**To do:** Every line in the data below has to be repeated exactly; no picture belongs in the result.

**Data segment:**
——————
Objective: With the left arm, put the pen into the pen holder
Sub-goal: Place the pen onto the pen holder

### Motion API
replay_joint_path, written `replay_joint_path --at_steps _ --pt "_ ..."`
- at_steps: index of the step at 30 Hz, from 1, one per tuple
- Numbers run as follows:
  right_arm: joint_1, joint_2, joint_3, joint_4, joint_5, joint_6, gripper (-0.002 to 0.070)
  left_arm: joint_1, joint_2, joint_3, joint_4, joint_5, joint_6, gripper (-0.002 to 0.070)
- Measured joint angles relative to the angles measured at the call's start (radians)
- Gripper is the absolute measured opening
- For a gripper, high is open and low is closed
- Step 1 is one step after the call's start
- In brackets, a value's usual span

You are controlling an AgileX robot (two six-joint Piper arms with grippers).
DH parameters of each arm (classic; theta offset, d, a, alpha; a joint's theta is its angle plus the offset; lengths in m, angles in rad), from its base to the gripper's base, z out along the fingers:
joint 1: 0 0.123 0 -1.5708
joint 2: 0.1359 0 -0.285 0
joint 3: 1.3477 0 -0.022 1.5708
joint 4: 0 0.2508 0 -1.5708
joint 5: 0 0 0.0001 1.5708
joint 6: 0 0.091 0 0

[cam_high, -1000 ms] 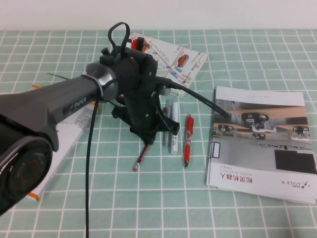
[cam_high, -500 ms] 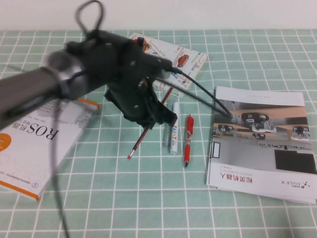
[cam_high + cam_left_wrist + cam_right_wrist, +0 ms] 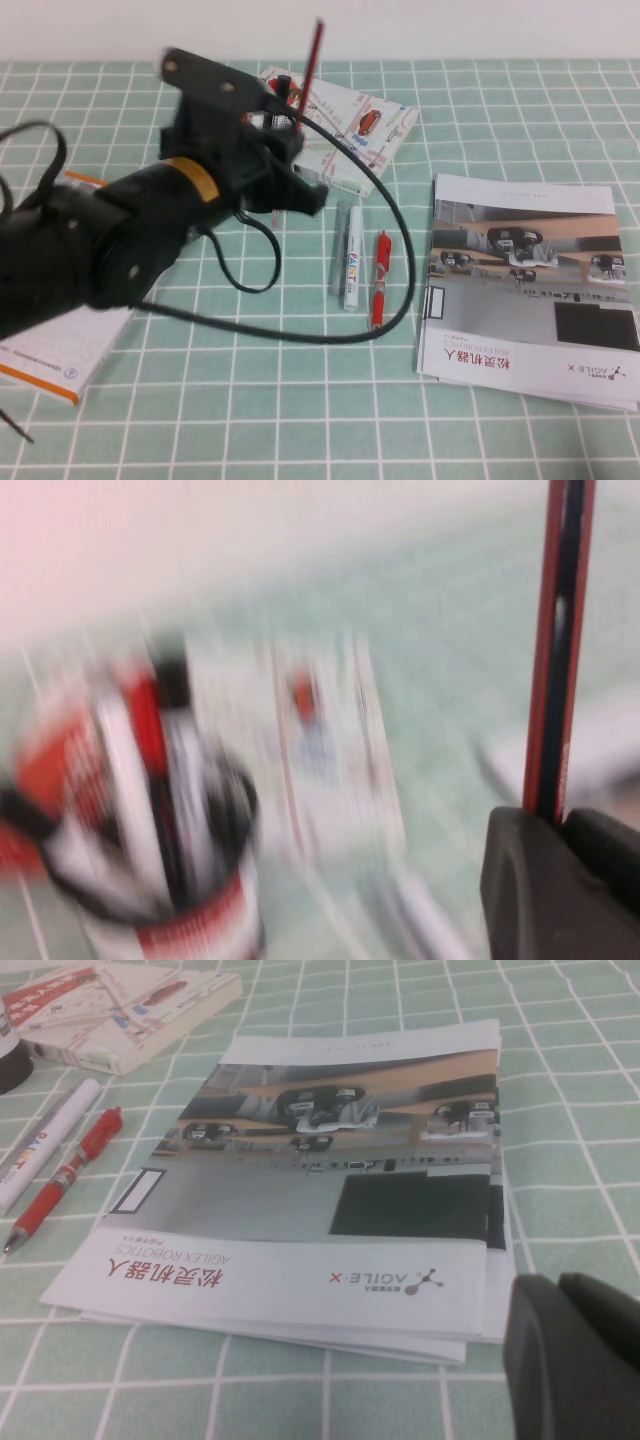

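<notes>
1. Pen (image 3: 312, 62) raised off the table, nearly upright, top tilted slightly right, standing over the far middle of the green checked tablecloth (image 3: 500, 110); lower end pinched in the left gripper (image 3: 285, 135).
2. Left of that: white and orange book (image 3: 60, 350) lying flat near the left edge, partly hidden under the left arm (image 3: 120, 240), with a black cable (image 3: 330, 335) looping off it across the cloth.
3. Left gripper pressed together on the pen; in the left wrist view, dark red shaft (image 3: 558, 650) rising from between the black fingers (image 3: 525, 880).
4. Pen holder (image 3: 165, 870) just behind the gripper, mostly hidden from above; blurred in the left wrist view, already crowded with other pens.
5. Middle: white marker (image 3: 351, 262) and red clicker pen (image 3: 380, 280) lying side by side, apart from each other.
6. Right: stack of brochures (image 3: 530, 285) lying flat.
7. Right gripper (image 3: 575, 1360) low beside the near corner of the brochures; fingers pressed together, holding nothing.
</notes>
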Motion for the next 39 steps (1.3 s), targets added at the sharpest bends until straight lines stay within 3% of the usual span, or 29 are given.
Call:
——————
**Reply to the task:**
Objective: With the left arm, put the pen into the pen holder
Sub-goal: Place the pen onto the pen holder

### Motion API
replay_joint_path, written `replay_joint_path --at_steps _ --pt "_ ..."`
- at_steps: index of the step at 30 Hz, from 1, one per tuple
- Numbers run as follows:
  right_arm: joint_1, joint_2, joint_3, joint_4, joint_5, joint_6, gripper (-0.002 to 0.070)
  left_arm: joint_1, joint_2, joint_3, joint_4, joint_5, joint_6, gripper (-0.002 to 0.070)
- Measured joint angles relative to the angles measured at the call's start (radians)
- Gripper is the absolute measured opening
- For a gripper, high is open and low is closed
- Step 1 is one step after the call's start
- In brackets, a value's usual span

You are controlling an AgileX robot (two six-joint Piper arms with grippers).
DH parameters of each arm (classic; theta offset, d, a, alpha; a joint's theta is its angle plus the offset; lengths in m, angles in rad), from its base to the gripper's base, z out along the fingers:
joint 1: 0 0.123 0 -1.5708
joint 2: 0.1359 0 -0.285 0
joint 3: 1.3477 0 -0.022 1.5708
joint 4: 0 0.2508 0 -1.5708
joint 5: 0 0 0.0001 1.5708
joint 6: 0 0.091 0 0

[cam_high, -1000 ms] 
[cam_high, -500 ms] 
[cam_high + cam_left_wrist + cam_right_wrist, +0 ms] 

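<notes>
1. Pen (image 3: 312, 62) raised off the table, nearly upright, top tilted slightly right, standing over the far middle of the green checked tablecloth (image 3: 500, 110); lower end pinched in the left gripper (image 3: 285, 135).
2. Left of that: white and orange book (image 3: 60, 350) lying flat near the left edge, partly hidden under the left arm (image 3: 120, 240), with a black cable (image 3: 330, 335) looping off it across the cloth.
3. Left gripper pressed together on the pen; in the left wrist view, dark red shaft (image 3: 558, 650) rising from between the black fingers (image 3: 525, 880).
4. Pen holder (image 3: 165, 870) just behind the gripper, mostly hidden from above; blurred in the left wrist view, already crowded with other pens.
5. Middle: white marker (image 3: 351, 262) and red clicker pen (image 3: 380, 280) lying side by side, apart from each other.
6. Right: stack of brochures (image 3: 530, 285) lying flat.
7. Right gripper (image 3: 575, 1360) low beside the near corner of the brochures; fingers pressed together, holding nothing.
</notes>
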Motion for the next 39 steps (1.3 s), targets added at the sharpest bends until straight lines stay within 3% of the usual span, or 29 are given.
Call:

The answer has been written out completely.